Furthermore, he requested a generalization of Harnack's curve theorem to algebraic surfaces and a similar investigation of surfaces with the maximum number of components.

== The second part of Hilbert's 16th problem ==

Here we are going to consider polynomial vector fields in the real plane, that is a system of differential equations of the form:

${dx \over dt}=P(x,y), \qquad {dy \over dt}=Q(x,y)$

where both P and Q are real polynomials of degree n.

These polynomial vector fields were studied by Poincaré, who had the idea of abandoning the search for finding exact solutions to the system, and instead attempted to study the qualitative features of the collection of all possible solutions.

Among many important discoveries, he found that the limit sets of such solutions need not be a stationary point, but could rather be a periodic solution. Such solutions are called limit cycles.

The second part of Hilbert's 16th problem is to decide an upper bound for the number of limit cycles in polynomial vector fields of degree n and, similar to the first part, investigate their relative positions.

===Results===
It was shown in 1991/1992 by Yulii Ilyashenko and Jean Écalle that every polynomial vector field in the plane has only finitely many limit cycles (a 1923 article by Henri Dulac claiming a proof of this statement had been shown to contain a gap in 1981). This statement is not obvious, since it is easy to construct smooth (C^{∞}) vector fields in the plane with infinitely many concentric limit cycles.

The question whether there exists a finite upper bound H(n) for the number of limit cycles of planar polynomial vector fields of degree n remains unsolved for any n > 1. (H(1) = 0 since linear vector fields do not have limit cycles.) Evgenii Landis and Ivan Petrovsky claimed a solution in the 1950s, but it was shown wrong in the early 1960s. Quadratic plane vector fields with four limit cycles are known. An example of numerical visualization of four limit cycles in a quadratic plane vector field can be found in. In general, the difficulties in estimating the number of limit cycles by numerical integration are due to the nested limit cycles with very narrow regions of attraction, which are hidden attractors, and semi-stable limit cycles.

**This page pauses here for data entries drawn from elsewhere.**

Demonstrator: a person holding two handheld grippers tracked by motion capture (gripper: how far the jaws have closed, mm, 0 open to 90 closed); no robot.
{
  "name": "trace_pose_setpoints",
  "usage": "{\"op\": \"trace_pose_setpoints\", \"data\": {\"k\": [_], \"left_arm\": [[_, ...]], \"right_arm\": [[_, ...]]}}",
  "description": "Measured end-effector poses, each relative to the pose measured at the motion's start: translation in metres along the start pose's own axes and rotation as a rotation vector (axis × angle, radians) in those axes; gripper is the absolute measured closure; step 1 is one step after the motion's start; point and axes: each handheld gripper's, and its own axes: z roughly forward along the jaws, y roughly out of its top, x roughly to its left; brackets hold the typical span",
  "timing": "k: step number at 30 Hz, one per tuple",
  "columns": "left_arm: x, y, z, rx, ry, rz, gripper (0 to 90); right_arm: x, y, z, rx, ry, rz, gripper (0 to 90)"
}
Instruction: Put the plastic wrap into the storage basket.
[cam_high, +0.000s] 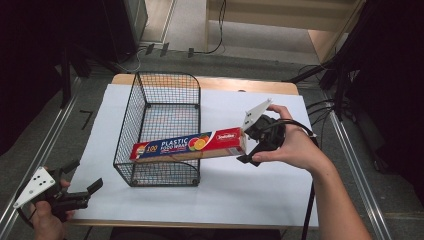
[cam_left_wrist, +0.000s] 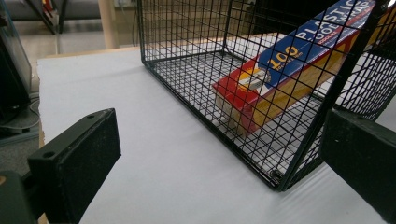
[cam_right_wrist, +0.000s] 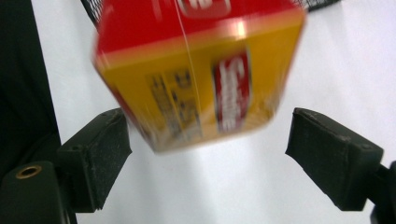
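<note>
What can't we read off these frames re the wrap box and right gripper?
- Plastic wrap box, right gripper view: blurred, small print unreadable; top cut off by frame edge.
- Same box, high view: whether its right end touches the right gripper is unclear; the hand covers the jaws.
- Box's far end, left gripper view: cut off, crossed by wire basket mesh.

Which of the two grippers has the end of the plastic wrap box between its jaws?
The right gripper: the plastic wrap box ends between its open jaws; the left gripper points at the wire basket.
</note>
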Motion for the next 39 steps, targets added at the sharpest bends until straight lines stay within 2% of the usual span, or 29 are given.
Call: {"op": "trace_pose_setpoints", "data": {"k": [4, 10, 12, 14, 17, 22, 30, 33, 39], "left_arm": [[0.000, 0.000, 0.000, 0.001, 0.000, -0.001, 0.0], [0.000, 0.000, 0.000, 0.002, 0.001, 0.001, 0.0], [0.000, 0.000, 0.000, 0.003, 0.001, 0.001, 0.0], [0.000, 0.000, 0.000, 0.003, 0.002, 0.002, 0.0], [0.000, 0.000, 0.001, 0.003, 0.001, 0.002, 0.0], [-0.001, 0.000, 0.001, 0.005, 0.002, 0.005, 0.0], [-0.002, 0.000, 0.002, 0.006, -0.003, 0.007, 0.0], [-0.002, 0.000, 0.002, 0.007, -0.001, 0.006, 0.0], [-0.003, 0.000, 0.003, 0.013, -0.001, 0.011, 0.0]], "right_arm": [[-0.003, -0.019, 0.004, -0.031, -0.009, 0.015, 14.0], [-0.006, -0.051, 0.014, -0.058, -0.043, 0.086, 13.8], [-0.006, -0.062, 0.016, -0.089, -0.083, 0.121, 13.9], [-0.007, -0.074, 0.019, -0.119, -0.084, 0.160, 12.8], [-0.008, -0.091, 0.026, -0.124, -0.109, 0.211, 8.5], [-0.008, -0.120, 0.035, -0.165, -0.161, 0.296, 0.0], [-0.007, -0.166, 0.046, -0.222, -0.285, 0.432, 0.0], [-0.005, -0.183, 0.049, -0.260, -0.339, 0.494, 0.0], [-0.003, -0.215, 0.052, -0.328, -0.379, 0.607, 0.0]]}}
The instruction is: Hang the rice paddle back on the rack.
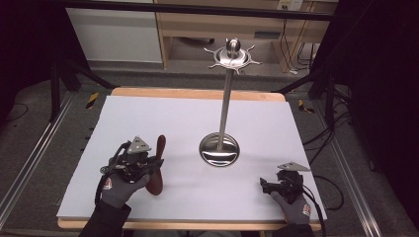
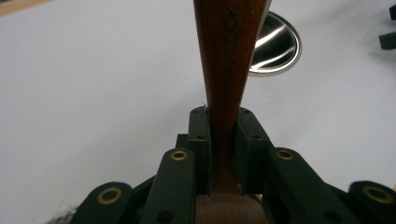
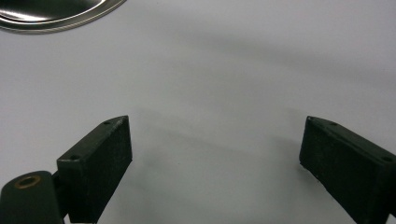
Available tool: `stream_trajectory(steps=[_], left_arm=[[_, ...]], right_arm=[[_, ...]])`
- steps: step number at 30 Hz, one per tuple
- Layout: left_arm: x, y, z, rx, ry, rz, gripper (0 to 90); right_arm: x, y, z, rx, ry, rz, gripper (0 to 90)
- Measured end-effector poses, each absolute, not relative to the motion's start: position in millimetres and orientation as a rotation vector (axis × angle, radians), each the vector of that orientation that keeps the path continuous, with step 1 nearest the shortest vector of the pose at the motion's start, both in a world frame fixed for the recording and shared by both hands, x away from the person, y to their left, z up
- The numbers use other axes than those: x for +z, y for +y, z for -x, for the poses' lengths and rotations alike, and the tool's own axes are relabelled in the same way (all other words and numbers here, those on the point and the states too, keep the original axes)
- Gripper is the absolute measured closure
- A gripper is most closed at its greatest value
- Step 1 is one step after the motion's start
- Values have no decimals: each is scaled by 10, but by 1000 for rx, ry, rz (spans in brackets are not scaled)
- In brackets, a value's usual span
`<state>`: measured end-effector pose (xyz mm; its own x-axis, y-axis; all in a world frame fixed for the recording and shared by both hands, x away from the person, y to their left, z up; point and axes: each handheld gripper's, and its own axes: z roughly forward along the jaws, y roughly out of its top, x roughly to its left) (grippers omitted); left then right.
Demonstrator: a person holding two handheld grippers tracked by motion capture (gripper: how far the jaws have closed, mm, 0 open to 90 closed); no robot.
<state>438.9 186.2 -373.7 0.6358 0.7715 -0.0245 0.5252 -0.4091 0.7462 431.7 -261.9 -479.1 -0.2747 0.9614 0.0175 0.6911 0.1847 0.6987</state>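
Wooden spoon point(image 1: 157, 168) clamped in left hand-held gripper point(image 1: 150, 167), lifted; next likely hanging it on steel rack point(image 1: 226, 98); right hand-held gripper point(image 1: 263, 185) rests apart.

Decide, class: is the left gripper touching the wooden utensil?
Touching. In the left gripper view, the left gripper has both black pads pressed against the narrow neck of the wooden utensil, with no gap on either side.

— What is the utensil point(image 2: 229, 65) made of?
— Reddish-brown wood, smooth with a soft sheen, letters pressed into it.
— And the stand point(image 1: 220, 148)?
— Polished metal, mirror-bright at its dished base.
— The table top point(image 1: 163, 118)?
— A matt white sheet, smooth, with a pale wooden edge.
— The left gripper point(image 2: 223, 140) pads?
— Matt black, finely grained, with brass-coloured rivets.
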Motion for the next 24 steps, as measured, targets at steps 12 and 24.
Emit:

== The original formulation of the problems ==

In his speech, Hilbert presented the problems as:

The upper bound of closed and separate branches of an algebraic curve of degree n was decided by Harnack (Mathematische Annalen, 10); from this arises the further question as of the relative positions of the branches in the plane.
As of the curves of degree 6, I have – admittedly in a rather elaborate way – convinced myself that the 11 branches, that they can have according to Harnack, never all can be separate, rather there must exist one branch, which have another branch running in its interior and nine branches running in its exterior, or opposite. It seems to me that a thorough investigation of the relative positions of the upper bound for separate branches is of great interest, and similarly the corresponding investigation of the number, shape and position of the sheets of an algebraic surface in space – it is not yet even known, how many sheets a surface of degree 4 in three-dimensional space can maximally have. (cf. Rohn, Flächen vierter Ordnung, Preissschriften der Fürstlich Jablonowskischen Gesellschaft, Leipzig 1886)

Hilbert continues:

Following this purely algebraic problem I would like to raise a question that, it seems to me, can be attacked by the same method of continuous coefficient changing, and whose answer is of similar importance to the topology of the families of curves defined by differential equations – that is the question of the upper bound and position of the Poincaré boundary cycles (cycles limites) for a differential equation of first order of the form:

${dy \over dx} = {Y \over X}$

where X, Y are integer, rational functions of nth degree in resp. x, y, or written homogeneously:

$$X \left( y {dz \over dt} - z {dy \over dt} \right)
 + Y\left(z {dx \over dt} - x {dz \over dt} \right)
 + Z\left(x {dy \over dt} - y {dx \over dt} \right)
 = 0$$

where X, Y, Z means integral, rational, homogenic functions of nth degree in x, y, z and the latter are to be considered function of the parameter t.